### Instructions for the task
Return all lines from the listing below that include the word "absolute".

[Opening Material provided section]

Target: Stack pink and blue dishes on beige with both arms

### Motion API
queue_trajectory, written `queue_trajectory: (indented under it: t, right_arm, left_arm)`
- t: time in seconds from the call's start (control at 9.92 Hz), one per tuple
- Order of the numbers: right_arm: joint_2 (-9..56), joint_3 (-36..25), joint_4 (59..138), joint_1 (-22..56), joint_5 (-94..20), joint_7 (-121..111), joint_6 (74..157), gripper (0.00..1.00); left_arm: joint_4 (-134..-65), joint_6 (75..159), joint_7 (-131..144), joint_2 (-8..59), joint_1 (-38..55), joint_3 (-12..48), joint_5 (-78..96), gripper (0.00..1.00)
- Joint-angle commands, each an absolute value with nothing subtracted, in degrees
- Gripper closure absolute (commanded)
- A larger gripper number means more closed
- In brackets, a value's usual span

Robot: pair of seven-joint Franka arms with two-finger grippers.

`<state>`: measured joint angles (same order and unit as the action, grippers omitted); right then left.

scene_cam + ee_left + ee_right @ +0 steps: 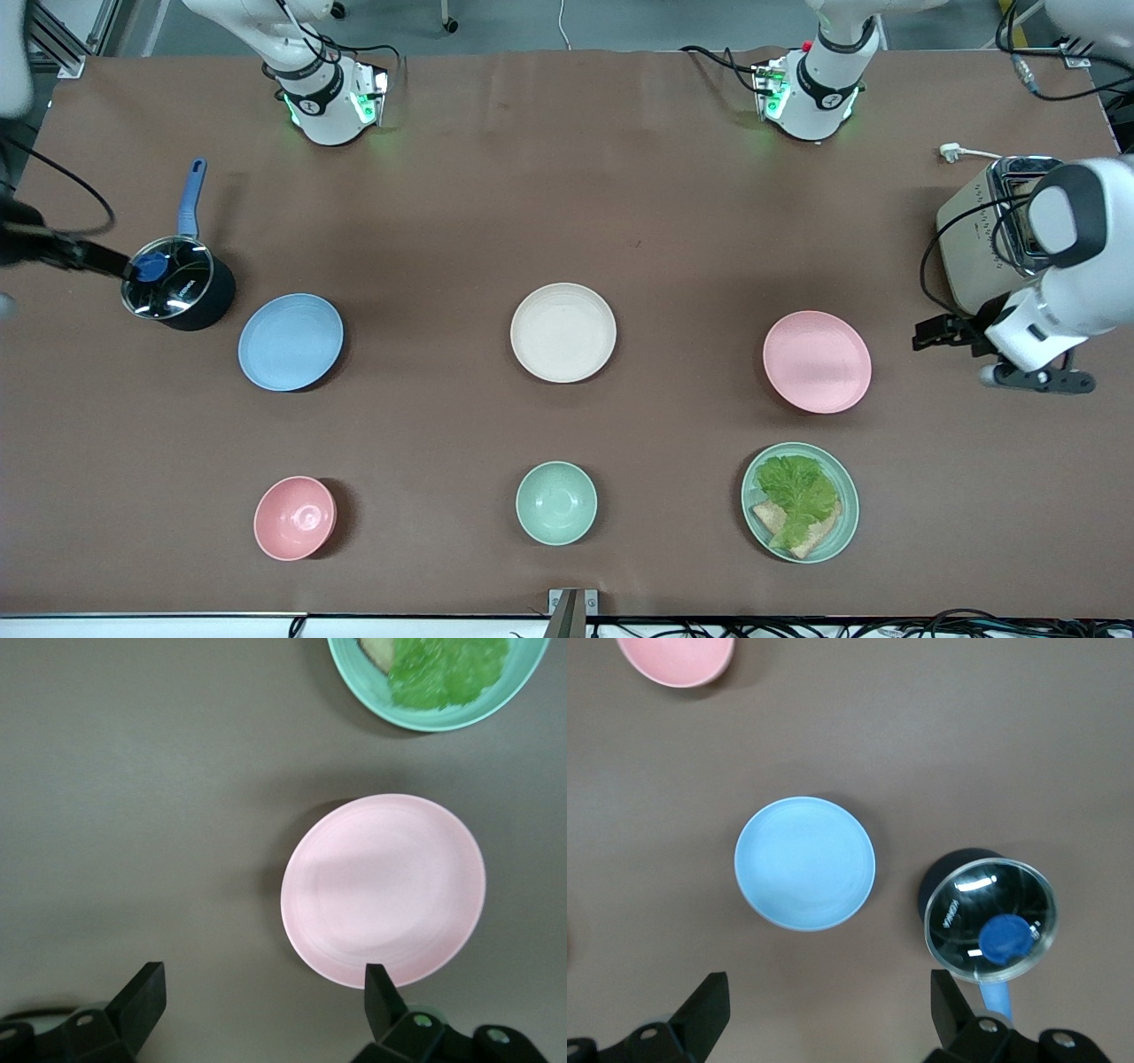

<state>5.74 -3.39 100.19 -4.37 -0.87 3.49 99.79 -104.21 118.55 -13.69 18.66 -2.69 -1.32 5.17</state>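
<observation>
The cream-beige plate lies bare at the table's middle. The pale pink plate lies toward the left arm's end, and the pale blue plate toward the right arm's end. My left gripper hangs open and holds nothing, over the table beside the pink plate's rim. My right gripper is also open and holds nothing. It is up over the table by the pot, with the blue plate apart from it.
A dark pot with a glass lid and a blue handle stands beside the blue plate. A toaster stands at the left arm's end. Nearer the front camera lie a pink bowl, a mint bowl and a mint plate bearing lettuce.
</observation>
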Motion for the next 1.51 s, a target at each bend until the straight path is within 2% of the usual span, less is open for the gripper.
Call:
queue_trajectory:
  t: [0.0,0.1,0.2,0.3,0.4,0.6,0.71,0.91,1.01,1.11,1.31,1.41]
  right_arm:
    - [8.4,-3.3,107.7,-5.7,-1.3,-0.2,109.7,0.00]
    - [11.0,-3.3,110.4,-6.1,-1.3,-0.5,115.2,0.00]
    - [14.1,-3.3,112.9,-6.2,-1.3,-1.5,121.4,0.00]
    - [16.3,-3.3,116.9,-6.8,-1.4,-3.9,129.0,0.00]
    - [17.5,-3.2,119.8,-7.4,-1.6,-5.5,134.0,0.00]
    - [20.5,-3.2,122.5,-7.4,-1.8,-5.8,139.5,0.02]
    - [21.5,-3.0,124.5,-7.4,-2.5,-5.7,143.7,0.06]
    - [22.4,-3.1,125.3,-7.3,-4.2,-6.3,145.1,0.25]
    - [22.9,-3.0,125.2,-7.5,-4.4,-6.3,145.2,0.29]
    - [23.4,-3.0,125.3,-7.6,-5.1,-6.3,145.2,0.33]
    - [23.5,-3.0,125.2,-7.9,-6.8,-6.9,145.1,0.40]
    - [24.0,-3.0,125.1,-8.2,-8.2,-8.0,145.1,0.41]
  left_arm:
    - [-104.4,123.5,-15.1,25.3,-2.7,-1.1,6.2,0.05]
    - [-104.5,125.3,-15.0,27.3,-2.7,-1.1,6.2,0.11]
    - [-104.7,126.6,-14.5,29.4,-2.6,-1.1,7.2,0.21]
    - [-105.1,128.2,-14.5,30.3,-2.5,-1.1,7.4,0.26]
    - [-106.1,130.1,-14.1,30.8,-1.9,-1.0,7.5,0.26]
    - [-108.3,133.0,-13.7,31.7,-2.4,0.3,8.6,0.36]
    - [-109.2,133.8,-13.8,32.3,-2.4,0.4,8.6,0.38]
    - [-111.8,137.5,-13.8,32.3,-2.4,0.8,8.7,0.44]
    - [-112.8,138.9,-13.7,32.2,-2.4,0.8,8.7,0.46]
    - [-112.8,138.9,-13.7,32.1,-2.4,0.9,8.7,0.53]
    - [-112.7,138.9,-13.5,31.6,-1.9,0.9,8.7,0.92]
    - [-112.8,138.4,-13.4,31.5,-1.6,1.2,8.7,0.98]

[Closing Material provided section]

### Answer space
- Joint-angle commands, each an absolute value with nothing subtracted, in degrees
- Gripper closure absolute (commanded)

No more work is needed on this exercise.